L’erreur fondamentale de l’interprétation « économique » ne tient donc pas au fait qu’elle ne parvient pas à reconnaître le rôle régulateur de la quantité de travail allouée à une sphère de production donnée (pour une répartition proportionnelle du travail donnée), mais au fait que : 1) elle interprète de façon erronée le rôle d’un régulateur de l’économie capitaliste et transforme un niveau d’équilibre, un centre de fluctuations, en un reflet d’un fait empirique ; et 2) elle assigne à ce régulateur un caractère indépendant et fondamental, alors qu’il appartient à un système complexe de régulateurs et a en fait un caractère dérivé. La valeur ne peut pas être déduite de la quantité de travail allouée à une sphère donnée, parce que la quantité de travail change en relation avec les variations de la valeur qui reflètent le développement de la productivité du travail. En dépit des prétentions de ses partisans, l’interprétation « économique » ne complète pas l’interprétation « technique », elle s’en sépare en affirmant que la valeur change en relation avec le nombre des biens produits (pour une technique constante et donnée), elle rejette le concept de valeur comme grandeur qui dépend de la productivité du travail L’interprétation « technique » quant à elle, est capable de donner une explication complète des phénomènes de la répartition proportionnelle du travail dans la société et du rôle régulateur de la quantité de travail allouée à une sphère de production donnée, c’est-à-dire d’expliquer ces phénomènes que l’interprétation « économique » prétendait avoir élucidés, à en croire ses partisans.
Notes
[1]Par besoin social, Marx entend souvent la quantité de produits qui est recherchée sur le marché. Mais ces différences terminologiques ne nous concernent pas ici. Notre but n’est pas de définir des termes donnés, mais de distinguer différents concepts, à savoir : 1) la valeur unitaire de la marchandise ; 2) la quantité d’unités de cette marchandise qui est recherchée sur le marché pour une valeur donnée ; 3) la multiplication de la valeur unitaire de la marchandise par le nombre d’unités recherchées sur le marché pour une valeur donnée. Ce qui est important ici, c’est de souligner que le volume du besoin social des produits d’un type donné n’est pas indépendant de la valeur unitaire de cette marchandise, et présuppose cette valeur.

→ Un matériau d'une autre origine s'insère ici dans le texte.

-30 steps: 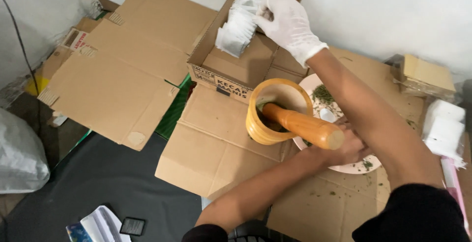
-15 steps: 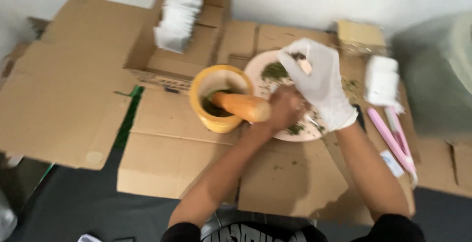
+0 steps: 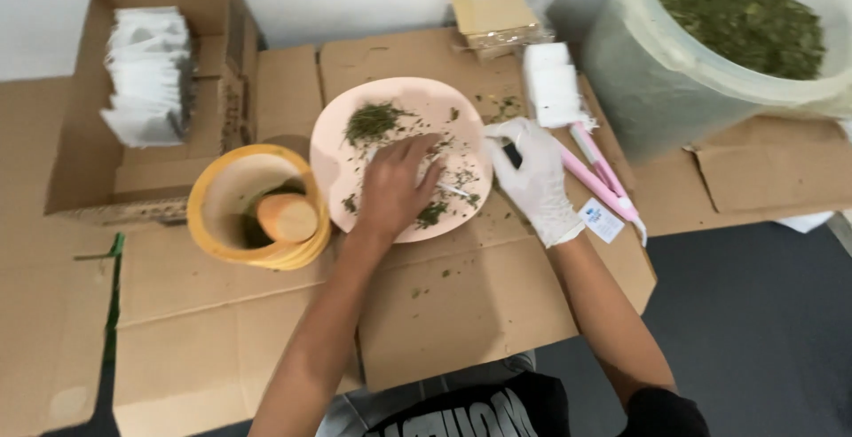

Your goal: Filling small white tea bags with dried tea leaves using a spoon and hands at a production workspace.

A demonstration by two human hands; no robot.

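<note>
Both hands (palms down) over plate

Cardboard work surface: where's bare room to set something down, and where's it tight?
Bare cardboard lies in front of the pink plate, and more left of the yellow mortar. It is crowded right of the plate: gloved right hand, pink tool, white stack, green-filled tub.

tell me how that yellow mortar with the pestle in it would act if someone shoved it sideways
The mortar looks thick-walled with a broad base, so it would probably slide on the cardboard rather than tip. The pestle leans loose against its rim and may well roll around or clatter. It seems heavy for its size.
</note>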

[2] Nous entendons ici stabilité dans des conditions données. Cela n’exclut pas des changements si ces conditions changent.
[3] Par ce terme, nous entendons, aussi bien ici que ci-dessous, la quantité travail allouée à une sphère de production donnée pour une répartition proportionnelle du travail donnée, c’est-à-dire un état d’équilibre.
[4] Cf. L. Ljubimov, Kurs političeskoj ekonomii (Cours d’économie politique), 1923, p. 244-245.
[5] Dans les Théories sur la plus-value.
[6] NdT. : Mesure de poids valant 16,38 kg.
[7] Le terme « proportionnel » ne doit pas être compris au sens de répartition rationnelle, prédéterminée, du travail, ce qui n’existe pas dans la société capitaliste. Nous faisons référence à une régularité, à une certaine constance et à une certaine stabilité (en dépit de toutes les fluctuations et de tous les écarts quotidiens) dans la répartition du travail entre les différentes branches en fonction du niveau de développement des forces productives.